What are your thoughts on investment strategies for today?
I got out of US-dollar-denominated assets as much as possible (dollar's on the downswing and with the Fed printing money like crazy, it will probably go lower). The Fed can't keep printing money forever without it having a negative effect on the dollar. When the dollar falls your buying power disappears. If you're in US dollar assets, you may have a few more dollars after a while, but they will buy less because prices will go up. The Fed says there's no inflation - Ha! Just take a short drive to the gas pump or the grocery store.
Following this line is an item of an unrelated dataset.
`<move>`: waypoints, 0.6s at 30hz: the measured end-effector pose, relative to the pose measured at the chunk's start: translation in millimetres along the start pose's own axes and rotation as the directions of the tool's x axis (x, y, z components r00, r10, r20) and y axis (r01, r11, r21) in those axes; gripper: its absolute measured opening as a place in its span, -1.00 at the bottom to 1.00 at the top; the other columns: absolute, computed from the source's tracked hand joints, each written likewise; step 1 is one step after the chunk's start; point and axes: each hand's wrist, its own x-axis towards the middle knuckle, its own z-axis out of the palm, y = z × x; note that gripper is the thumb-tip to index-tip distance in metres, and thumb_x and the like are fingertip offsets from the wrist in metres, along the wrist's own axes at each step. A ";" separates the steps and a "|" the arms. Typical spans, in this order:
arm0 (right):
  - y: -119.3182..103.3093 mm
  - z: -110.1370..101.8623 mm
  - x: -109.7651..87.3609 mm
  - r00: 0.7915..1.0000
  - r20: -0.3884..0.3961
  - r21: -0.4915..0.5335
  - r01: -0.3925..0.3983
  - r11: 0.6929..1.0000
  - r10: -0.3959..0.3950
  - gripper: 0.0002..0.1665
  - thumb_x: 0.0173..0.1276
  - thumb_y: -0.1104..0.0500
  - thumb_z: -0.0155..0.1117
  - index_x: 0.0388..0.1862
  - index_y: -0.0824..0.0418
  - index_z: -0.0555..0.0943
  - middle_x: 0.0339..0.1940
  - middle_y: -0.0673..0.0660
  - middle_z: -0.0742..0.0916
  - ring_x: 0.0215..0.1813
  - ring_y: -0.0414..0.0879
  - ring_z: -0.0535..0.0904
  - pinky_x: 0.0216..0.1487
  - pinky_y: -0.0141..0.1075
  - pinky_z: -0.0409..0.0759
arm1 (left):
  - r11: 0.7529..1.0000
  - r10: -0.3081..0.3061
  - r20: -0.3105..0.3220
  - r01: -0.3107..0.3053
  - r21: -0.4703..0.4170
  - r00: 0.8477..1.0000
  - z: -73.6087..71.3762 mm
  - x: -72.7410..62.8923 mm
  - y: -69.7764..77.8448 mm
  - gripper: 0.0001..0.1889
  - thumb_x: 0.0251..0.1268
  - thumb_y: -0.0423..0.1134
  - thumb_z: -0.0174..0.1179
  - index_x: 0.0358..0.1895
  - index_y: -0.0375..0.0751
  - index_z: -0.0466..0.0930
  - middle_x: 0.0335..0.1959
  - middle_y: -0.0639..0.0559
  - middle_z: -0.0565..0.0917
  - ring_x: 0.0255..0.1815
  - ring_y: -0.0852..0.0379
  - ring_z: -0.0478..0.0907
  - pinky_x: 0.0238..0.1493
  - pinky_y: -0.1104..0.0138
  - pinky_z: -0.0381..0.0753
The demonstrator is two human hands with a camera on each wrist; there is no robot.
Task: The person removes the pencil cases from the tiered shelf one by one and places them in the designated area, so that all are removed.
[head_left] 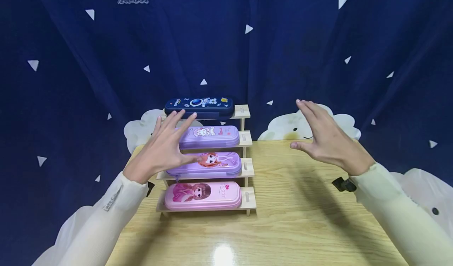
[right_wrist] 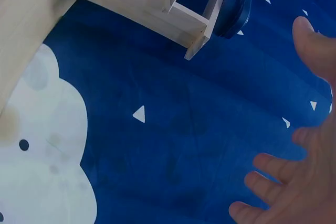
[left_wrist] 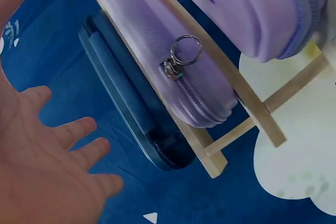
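Observation:
My left hand [head_left: 162, 150] hovers with spread fingers in front of a tiered wooden rack [head_left: 249, 193], holding nothing. Four tiers would be counted as several; each bears one pencil case. On top lies a dark blue case with an astronaut [head_left: 209, 103]. Below it comes a purple case with a bunny [head_left: 216, 135], then a purple case with a red-haired girl [head_left: 226, 162], and lowest a pink case with a girl [head_left: 223, 195]. In the left wrist view a zipper pull with a ring [left_wrist: 181, 59] hangs from a purple case. My right hand [head_left: 323, 140], fingers extended, is raised right of the rack, touching nothing.
The rack stands on a light wood-grain table [head_left: 283, 226], left of its middle. Behind the table hangs a dark blue curtain [head_left: 301, 54] with white triangles and clouds. Each wrist has a black strap [head_left: 344, 184].

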 end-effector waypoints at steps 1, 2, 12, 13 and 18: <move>-0.2 0.5 -0.7 1.000 0.007 0.011 -0.007 1.000 0.007 0.36 0.09 -0.12 0.58 0.70 0.05 -0.06 0.64 0.31 0.23 0.62 0.37 0.12 0.56 0.28 0.15 | 1.000 -0.004 -0.002 0.004 -0.005 1.000 0.4 -0.5 -1.4 0.27 -0.15 0.43 0.45 0.66 0.23 -0.08 0.67 -0.17 0.04 0.69 -0.29 -0.10 0.61 -0.35 -0.23; -0.7 1.0 -1.4 1.000 0.013 0.022 -0.016 1.000 0.016 0.37 0.10 -0.11 0.57 0.70 0.06 -0.07 0.65 0.30 0.22 0.62 0.36 0.12 0.57 0.27 0.15 | 1.000 -0.009 -0.003 0.009 -0.014 1.000 0.8 -1.2 -3.1 0.28 -0.16 0.42 0.46 0.66 0.21 -0.09 0.67 -0.18 0.05 0.69 -0.30 -0.08 0.62 -0.32 -0.21; -5.8 13.6 -9.3 0.991 0.084 0.118 -0.117 0.986 0.107 0.36 0.16 -0.10 0.56 0.69 0.16 -0.12 0.66 0.35 0.18 0.64 0.35 0.08 0.56 0.30 0.13 | 0.970 -0.114 0.019 0.116 -0.214 0.993 5.2 -17.1 -24.6 0.32 -0.15 0.30 0.54 0.67 0.09 -0.13 0.66 -0.16 0.06 0.67 -0.26 -0.03 0.53 -0.36 0.10; -5.9 15.4 -10.0 0.990 0.087 0.125 -0.123 0.985 0.113 0.35 0.16 -0.10 0.55 0.69 0.17 -0.11 0.66 0.34 0.18 0.64 0.34 0.08 0.56 0.30 0.14 | 0.964 -0.126 0.025 0.128 -0.234 0.992 6.2 -19.2 -27.5 0.32 -0.14 0.29 0.54 0.67 0.10 -0.14 0.66 -0.16 0.06 0.67 -0.27 -0.04 0.52 -0.37 0.10; -7.2 24.4 -12.3 0.989 0.092 0.158 -0.131 0.979 0.118 0.32 0.18 -0.12 0.53 0.67 0.23 -0.07 0.64 0.33 0.22 0.63 0.32 0.10 0.54 0.29 0.17 | 0.936 -0.178 0.041 0.182 -0.301 0.983 11.9 -28.7 -40.2 0.33 -0.13 0.26 0.56 0.67 0.09 -0.16 0.66 -0.17 0.06 0.66 -0.28 -0.02 0.50 -0.39 0.12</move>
Anyway, here's what I'm doing with my money:

I sold my S&P 500 Index fund.

I sold my REITs, which had been way down, and will probably continue to fall as the sub-prime mess expands.

I bought a gold mining fund (UNWPX), which has been doing great lately, and probably will continue to as the dollar falls and investors flee to hard assets.

I shorted the NASDAQ by buying the QID ETF.

I shorted financials with the SKF ETF.

I bought some foreign currency and energy stocks.

I'm holding my PCRDX commodities fund.

I shorted GM due to their massive debt and Yahoo because the Microsoft deal will probably fall apart.

I shorted Diebold today on my guess that Diebold will reject the takeover bid from United Technologies.

So far this mix seems to be doing pretty good.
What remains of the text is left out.